> TASK DESCRIPTION
Whatever the data contains, copy all of it exactly.

> THE DATA
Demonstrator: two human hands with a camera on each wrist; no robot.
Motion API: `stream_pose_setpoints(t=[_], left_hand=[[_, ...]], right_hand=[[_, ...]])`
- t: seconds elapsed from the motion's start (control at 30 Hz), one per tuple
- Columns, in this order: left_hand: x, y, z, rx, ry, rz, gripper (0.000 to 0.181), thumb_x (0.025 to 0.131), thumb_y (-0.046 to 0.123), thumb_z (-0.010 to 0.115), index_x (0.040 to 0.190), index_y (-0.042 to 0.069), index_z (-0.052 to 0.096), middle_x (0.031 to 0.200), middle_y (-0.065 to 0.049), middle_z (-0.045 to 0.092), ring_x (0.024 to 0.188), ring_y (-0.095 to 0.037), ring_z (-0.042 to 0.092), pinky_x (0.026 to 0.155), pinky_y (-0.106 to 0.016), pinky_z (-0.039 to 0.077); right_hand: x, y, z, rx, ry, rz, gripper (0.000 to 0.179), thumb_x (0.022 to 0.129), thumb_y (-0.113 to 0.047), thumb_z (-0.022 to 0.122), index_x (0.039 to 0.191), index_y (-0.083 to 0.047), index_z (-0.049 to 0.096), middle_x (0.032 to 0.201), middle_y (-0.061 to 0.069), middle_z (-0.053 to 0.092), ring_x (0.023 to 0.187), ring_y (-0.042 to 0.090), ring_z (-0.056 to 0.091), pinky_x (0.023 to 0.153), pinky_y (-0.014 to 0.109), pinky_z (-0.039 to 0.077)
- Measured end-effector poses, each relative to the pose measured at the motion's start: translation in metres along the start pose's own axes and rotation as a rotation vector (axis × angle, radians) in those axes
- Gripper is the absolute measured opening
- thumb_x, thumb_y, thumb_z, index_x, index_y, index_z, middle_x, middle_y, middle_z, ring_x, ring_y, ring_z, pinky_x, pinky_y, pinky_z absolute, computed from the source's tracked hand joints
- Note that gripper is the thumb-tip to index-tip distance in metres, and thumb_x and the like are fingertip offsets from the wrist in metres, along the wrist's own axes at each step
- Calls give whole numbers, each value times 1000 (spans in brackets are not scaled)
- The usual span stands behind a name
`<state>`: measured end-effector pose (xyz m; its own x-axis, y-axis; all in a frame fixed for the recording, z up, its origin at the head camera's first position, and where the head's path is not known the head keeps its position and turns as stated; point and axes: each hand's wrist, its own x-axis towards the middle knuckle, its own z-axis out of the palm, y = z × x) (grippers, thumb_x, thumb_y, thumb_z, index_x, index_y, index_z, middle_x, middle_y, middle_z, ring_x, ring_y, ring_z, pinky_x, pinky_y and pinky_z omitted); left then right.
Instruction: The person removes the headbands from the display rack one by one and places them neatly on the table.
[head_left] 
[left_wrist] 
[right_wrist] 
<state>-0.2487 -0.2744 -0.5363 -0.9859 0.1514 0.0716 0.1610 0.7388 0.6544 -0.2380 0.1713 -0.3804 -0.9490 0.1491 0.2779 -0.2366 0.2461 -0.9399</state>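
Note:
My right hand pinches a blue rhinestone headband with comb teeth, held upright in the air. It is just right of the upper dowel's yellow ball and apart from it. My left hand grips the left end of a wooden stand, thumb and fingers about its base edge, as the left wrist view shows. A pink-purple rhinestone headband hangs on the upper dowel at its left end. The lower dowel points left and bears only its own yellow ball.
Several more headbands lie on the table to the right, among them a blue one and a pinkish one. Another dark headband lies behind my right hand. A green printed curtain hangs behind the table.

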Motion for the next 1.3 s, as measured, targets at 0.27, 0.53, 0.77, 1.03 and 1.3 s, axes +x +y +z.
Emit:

> WRITTEN ANSWER
Demonstrator: two human hands with a camera on each wrist; no robot.
Motion API: `stream_pose_setpoints(t=[_], left_hand=[[_, ...]], right_hand=[[_, ...]])`
- t: seconds elapsed from the motion's start (control at 30 Hz), one per tuple
- Columns, in this order: left_hand: x, y, z, rx, ry, rz, gripper (0.000 to 0.181), thumb_x (0.025 to 0.131), thumb_y (-0.046 to 0.123), thumb_z (-0.010 to 0.115), index_x (0.040 to 0.190), index_y (-0.042 to 0.069), index_z (-0.052 to 0.096), middle_x (0.031 to 0.200), middle_y (-0.065 to 0.049), middle_z (-0.045 to 0.092), ring_x (0.024 to 0.188), ring_y (-0.095 to 0.037), ring_z (-0.042 to 0.092), pinky_x (0.026 to 0.155), pinky_y (-0.106 to 0.016), pinky_z (-0.039 to 0.077); right_hand: x, y, z, rx, ry, rz, gripper (0.000 to 0.179), thumb_x (0.022 to 0.129), thumb_y (-0.113 to 0.047), thumb_z (-0.022 to 0.122), index_x (0.039 to 0.191), index_y (-0.083 to 0.047), index_z (-0.049 to 0.096), middle_x (0.032 to 0.201), middle_y (-0.061 to 0.069), middle_z (-0.053 to 0.092), ring_x (0.023 to 0.187), ring_y (-0.042 to 0.090), ring_z (-0.056 to 0.091), pinky_x (0.023 to 0.153), pinky_y (-0.014 to 0.109), pinky_z (-0.039 to 0.077)
- Measured end-effector poses, each relative to the pose measured at the motion's start: translation in metres along the start pose's own axes and rotation as a rotation vector (axis × angle, radians) in those axes
- Gripper is the absolute measured opening
- thumb_x, thumb_y, thumb_z, index_x, index_y, index_z, middle_x, middle_y, middle_z, ring_x, ring_y, ring_z, pinky_x, pinky_y, pinky_z absolute, computed from the source's tracked hand joints
- Note that gripper is the thumb-tip to index-tip distance in metres, and thumb_x and the like are fingertip offsets from the wrist in metres, along the wrist's own axes at each step
- Calls give whole numbers, each value times 1000 (spans in brackets are not scaled)
- The usual span stands behind a name
`<state>`: measured end-effector pose (xyz m; its own x-axis, y-axis; all in a frame fixed for the recording, z up, its origin at the head camera's first position, and where the head's path is not known the head keeps its position and turns as stated; point and axes: each hand's wrist, its own x-axis towards the middle knuckle, its own z-axis out of the palm, y = z × x) (grippers, thumb_x, thumb_y, thumb_z, index_x, index_y, index_z, middle_x, middle_y, middle_z, ring_x, ring_y, ring_z, pinky_x, pinky_y and pinky_z omitted); left then right.
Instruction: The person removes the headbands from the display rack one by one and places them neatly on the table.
[head_left] 
[left_wrist] 
[right_wrist] 
<state>-0.2487 -0.2744 -0.5363 -0.9859 0.1514 0.0716 0.1610 0.7388 0.6544 -0.2380 0.1713 -0.3804 -0.9490 0.1491 0.2779 -0.2366 0.2461 -0.9399</state>
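Note:
My right hand pinches a blue rhinestone headband with comb teeth, held upright in the air. It is just right of the upper dowel's yellow ball and apart from it. My left hand grips the left end of a wooden stand, thumb and fingers about its base edge, as the left wrist view shows. A pink-purple rhinestone headband hangs on the upper dowel at its left end. The lower dowel points left and bears only its own yellow ball.
Several more headbands lie on the table to the right, among them a blue one and a pinkish one. Another dark headband lies behind my right hand. A green printed curtain hangs behind the table.
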
Motion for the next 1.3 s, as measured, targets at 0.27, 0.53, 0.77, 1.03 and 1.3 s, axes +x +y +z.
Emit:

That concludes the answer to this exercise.